Patients started “HIT-SKK” chemotherapy within 2-4 weeks of surgery. They received three cycles of intravenous cyclophosphamide, vincristine, methotrexate (followed by leucovorin rescue after 42 hours), carboplatin, and etoposide, with concomitant intraventricular methotrexate, for a duration of 6 months (Neuro Oncol. 2011 Jun;13[6]:669-79).

Among patients who achieved a complete remission, treatment was ended after two additional cycles of chemotherapy. For other patients, secondary surgery, radiotherapy, and consolidation chemotherapy were recommended.

Starting in 2006, DMB and MBEN patients without complete remissions, as well as those with CMB or LCA, received 54 Gy of focal radiotherapy to the tumor bed after the first three treatment cycles.


DNA methylation profiling was available for 50 of the 87 patients in this analysis, 28 of whom had infantile sonic hedgehog (SHH)–activated DMB/MBEN. Data from these 28 patients – and 71 patients in a validation cohort – revealed no significant difference in 5-year PFS or OS based on methylation subtype.

The 5-year PFS was 73% in SHH-I patients and 83% in SHH-II patients (P = .25). The 5-year OS was 88% and 97%, respectively (P = .099).

“This suggests that the higher risk of relapse in the less favorable [SHH-I subtype] can be abrogated by the addition of intraventricular [methotrexate] to systemic chemotherapy,” the investigators wrote.

The results suggest SHH-I patients “markedly benefit” from the addition of intraventricular chemotherapy, according to the authors of a related editorial, Giles Robinson, MD, and Amar Gajjar, MD, of St. Jude Children’s Research Hospital in Memphis, Tenn.
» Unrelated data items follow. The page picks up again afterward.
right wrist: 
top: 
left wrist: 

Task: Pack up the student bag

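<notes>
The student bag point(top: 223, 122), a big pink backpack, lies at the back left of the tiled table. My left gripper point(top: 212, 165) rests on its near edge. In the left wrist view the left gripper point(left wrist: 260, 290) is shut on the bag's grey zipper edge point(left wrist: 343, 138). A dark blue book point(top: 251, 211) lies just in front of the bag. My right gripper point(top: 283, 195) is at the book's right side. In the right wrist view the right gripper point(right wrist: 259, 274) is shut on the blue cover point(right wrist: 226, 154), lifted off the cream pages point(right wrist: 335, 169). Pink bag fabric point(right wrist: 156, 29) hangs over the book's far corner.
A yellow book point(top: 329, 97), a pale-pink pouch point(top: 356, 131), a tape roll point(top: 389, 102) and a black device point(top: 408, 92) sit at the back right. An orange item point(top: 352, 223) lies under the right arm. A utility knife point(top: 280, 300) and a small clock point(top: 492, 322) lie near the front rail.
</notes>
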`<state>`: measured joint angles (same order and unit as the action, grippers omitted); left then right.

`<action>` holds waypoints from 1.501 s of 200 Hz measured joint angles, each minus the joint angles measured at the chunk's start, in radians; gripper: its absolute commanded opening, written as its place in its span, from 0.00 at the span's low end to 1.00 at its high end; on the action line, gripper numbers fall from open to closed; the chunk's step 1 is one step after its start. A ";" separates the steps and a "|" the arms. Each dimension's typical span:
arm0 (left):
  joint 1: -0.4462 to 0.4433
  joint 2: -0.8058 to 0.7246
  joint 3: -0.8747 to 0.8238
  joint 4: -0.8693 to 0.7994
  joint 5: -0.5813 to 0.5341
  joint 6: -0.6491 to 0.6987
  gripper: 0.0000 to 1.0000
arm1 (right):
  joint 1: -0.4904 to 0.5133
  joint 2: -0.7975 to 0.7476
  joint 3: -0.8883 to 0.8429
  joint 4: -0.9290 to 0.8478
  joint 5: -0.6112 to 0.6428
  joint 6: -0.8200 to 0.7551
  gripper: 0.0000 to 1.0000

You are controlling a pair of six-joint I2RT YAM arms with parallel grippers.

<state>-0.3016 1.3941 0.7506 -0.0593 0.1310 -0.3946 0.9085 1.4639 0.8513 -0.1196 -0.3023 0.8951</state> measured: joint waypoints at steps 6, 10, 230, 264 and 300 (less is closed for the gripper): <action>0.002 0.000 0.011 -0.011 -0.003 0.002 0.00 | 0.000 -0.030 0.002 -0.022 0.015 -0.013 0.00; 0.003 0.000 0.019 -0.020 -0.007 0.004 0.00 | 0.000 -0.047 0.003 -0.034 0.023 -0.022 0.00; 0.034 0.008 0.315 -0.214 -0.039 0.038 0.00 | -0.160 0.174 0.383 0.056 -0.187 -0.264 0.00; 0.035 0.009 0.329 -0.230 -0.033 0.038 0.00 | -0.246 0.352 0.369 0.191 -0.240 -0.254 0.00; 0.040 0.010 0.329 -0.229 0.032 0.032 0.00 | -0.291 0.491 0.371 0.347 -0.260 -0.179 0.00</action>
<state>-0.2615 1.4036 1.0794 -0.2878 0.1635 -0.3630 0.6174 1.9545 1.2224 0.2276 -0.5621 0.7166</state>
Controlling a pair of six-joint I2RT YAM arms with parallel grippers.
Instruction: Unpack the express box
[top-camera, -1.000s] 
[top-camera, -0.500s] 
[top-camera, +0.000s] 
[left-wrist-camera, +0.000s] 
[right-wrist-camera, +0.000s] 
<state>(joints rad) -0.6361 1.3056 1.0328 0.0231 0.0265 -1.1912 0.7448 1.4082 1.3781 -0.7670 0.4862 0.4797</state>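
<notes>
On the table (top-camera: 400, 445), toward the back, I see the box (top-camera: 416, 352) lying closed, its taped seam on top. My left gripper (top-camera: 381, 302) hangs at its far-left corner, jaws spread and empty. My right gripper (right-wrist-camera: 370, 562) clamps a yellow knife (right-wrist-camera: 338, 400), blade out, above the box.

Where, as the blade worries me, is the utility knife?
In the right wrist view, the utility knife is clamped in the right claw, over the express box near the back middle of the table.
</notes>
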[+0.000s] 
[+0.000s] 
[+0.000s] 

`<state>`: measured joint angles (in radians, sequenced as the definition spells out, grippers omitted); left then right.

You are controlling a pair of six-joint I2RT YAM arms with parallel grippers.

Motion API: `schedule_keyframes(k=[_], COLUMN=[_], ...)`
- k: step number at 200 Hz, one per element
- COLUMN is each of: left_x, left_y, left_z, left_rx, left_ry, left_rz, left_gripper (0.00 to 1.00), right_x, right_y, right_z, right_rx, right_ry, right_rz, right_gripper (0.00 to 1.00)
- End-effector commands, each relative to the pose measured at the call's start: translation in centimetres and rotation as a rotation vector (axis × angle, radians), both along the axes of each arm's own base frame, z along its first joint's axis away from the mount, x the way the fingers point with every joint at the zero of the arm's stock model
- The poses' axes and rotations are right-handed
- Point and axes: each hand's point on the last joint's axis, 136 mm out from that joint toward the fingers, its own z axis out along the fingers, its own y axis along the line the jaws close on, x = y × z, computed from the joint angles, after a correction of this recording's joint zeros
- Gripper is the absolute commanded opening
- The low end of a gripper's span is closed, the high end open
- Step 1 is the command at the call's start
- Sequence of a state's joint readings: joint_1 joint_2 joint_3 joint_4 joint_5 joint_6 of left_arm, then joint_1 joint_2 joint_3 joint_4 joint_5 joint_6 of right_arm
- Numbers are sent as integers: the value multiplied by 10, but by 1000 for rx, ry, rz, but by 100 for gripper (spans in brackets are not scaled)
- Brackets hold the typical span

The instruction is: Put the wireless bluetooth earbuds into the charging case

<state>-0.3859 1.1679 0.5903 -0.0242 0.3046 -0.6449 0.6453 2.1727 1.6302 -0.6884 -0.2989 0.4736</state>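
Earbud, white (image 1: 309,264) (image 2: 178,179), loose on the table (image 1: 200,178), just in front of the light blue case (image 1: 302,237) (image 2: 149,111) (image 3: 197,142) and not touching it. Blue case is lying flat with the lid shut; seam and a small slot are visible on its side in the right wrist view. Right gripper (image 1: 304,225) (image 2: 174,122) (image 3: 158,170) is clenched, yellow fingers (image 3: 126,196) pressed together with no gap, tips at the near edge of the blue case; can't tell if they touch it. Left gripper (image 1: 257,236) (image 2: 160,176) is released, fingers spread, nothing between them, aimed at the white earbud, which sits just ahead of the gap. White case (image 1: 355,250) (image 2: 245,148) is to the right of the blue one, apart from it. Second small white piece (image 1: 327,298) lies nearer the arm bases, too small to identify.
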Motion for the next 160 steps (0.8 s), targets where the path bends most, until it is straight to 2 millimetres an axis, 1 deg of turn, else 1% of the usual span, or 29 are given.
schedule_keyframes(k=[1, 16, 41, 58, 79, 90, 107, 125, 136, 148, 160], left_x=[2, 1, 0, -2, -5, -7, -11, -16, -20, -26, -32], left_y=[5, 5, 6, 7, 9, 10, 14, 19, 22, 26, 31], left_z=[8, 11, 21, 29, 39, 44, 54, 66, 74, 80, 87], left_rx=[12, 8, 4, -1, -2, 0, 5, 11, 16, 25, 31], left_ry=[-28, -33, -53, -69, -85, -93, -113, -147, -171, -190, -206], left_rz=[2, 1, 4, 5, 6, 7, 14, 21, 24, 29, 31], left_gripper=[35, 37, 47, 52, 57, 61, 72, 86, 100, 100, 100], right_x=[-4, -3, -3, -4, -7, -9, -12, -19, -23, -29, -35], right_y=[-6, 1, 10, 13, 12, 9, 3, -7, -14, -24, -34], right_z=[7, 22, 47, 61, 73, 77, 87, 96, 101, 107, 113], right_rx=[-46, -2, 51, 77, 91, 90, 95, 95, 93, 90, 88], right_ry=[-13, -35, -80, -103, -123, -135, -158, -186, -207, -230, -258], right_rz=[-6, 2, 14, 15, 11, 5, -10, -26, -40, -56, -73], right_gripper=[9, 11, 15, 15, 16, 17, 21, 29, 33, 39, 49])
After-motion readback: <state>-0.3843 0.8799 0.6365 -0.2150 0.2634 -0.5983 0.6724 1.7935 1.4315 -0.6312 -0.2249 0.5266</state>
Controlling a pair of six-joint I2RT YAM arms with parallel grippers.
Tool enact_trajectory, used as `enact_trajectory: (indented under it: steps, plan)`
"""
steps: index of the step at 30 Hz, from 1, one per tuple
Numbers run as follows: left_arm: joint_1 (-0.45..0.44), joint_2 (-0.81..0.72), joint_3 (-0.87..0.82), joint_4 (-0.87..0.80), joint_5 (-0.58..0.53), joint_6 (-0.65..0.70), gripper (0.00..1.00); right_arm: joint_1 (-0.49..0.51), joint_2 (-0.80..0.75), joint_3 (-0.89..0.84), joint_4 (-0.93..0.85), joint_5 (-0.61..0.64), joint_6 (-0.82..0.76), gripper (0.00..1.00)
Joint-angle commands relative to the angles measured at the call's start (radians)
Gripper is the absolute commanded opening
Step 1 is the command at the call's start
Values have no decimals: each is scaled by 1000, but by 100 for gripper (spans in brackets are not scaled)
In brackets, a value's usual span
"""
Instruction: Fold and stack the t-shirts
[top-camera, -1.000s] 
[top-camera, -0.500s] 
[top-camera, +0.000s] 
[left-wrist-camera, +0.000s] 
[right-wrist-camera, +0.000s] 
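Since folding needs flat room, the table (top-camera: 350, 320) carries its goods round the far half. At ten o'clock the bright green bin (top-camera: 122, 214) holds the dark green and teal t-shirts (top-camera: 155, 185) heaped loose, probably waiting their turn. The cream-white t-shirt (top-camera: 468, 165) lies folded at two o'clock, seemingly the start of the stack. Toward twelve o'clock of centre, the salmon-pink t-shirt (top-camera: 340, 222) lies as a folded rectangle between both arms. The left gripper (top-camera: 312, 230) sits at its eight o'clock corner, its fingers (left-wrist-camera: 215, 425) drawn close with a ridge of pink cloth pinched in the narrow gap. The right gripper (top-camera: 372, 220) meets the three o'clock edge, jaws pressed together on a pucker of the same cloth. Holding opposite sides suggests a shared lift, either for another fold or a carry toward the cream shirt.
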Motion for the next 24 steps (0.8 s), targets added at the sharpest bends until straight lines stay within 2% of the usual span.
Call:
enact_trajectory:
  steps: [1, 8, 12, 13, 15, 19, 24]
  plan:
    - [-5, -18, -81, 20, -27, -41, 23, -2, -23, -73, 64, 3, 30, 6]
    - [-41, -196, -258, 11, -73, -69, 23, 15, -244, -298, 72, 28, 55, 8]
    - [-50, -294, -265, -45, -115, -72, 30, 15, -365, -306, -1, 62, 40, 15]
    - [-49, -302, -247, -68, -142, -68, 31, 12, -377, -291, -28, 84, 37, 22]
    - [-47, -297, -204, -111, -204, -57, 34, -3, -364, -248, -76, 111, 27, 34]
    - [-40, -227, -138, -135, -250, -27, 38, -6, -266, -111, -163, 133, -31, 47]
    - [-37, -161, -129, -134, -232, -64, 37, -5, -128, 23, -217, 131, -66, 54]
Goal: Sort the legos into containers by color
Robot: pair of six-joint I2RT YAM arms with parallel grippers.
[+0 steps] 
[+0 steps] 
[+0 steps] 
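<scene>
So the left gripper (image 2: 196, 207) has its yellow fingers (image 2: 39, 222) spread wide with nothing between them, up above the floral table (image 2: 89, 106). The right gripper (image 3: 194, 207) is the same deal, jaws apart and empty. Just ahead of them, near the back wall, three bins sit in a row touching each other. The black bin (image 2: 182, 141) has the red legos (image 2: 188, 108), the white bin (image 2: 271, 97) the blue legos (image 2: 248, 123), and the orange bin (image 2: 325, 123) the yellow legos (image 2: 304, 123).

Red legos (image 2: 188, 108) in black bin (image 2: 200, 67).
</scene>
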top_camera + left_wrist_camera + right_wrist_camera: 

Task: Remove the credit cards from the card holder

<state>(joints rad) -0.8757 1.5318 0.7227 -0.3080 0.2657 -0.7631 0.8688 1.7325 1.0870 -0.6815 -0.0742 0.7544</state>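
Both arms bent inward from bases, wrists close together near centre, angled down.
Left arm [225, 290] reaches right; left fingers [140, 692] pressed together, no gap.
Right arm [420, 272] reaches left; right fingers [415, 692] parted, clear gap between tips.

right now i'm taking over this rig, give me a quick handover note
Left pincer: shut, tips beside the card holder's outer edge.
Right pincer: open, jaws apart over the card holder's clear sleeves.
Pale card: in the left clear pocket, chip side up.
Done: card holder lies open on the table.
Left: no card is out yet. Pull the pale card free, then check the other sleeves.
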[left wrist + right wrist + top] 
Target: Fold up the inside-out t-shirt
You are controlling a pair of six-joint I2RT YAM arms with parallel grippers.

“However, cross-trial comparison of PFS among the SHH-II subtype does not suggest that SHH-II patients derive the same benefit,” the editorialists wrote.

These data divide SHH medulloblastoma into SHH-I, which benefits from chemotherapy with intraventricular methotrexate, and SHH-II, which can be cured without intraventricular methotrexate, high-dose chemotherapy, or focal radiotherapy, according to the editorialists.

This new information might prompt investigation of a risk-adapted approach. SHH-II patients would receive a reduced-intensity regimen with systemic chemotherapy only, and SHH-I patients would receive systemic chemotherapy combined with intraventricular methotrexate. This could avoid exposing young children to “more intensive therapy than necessary,” according to the editorialists.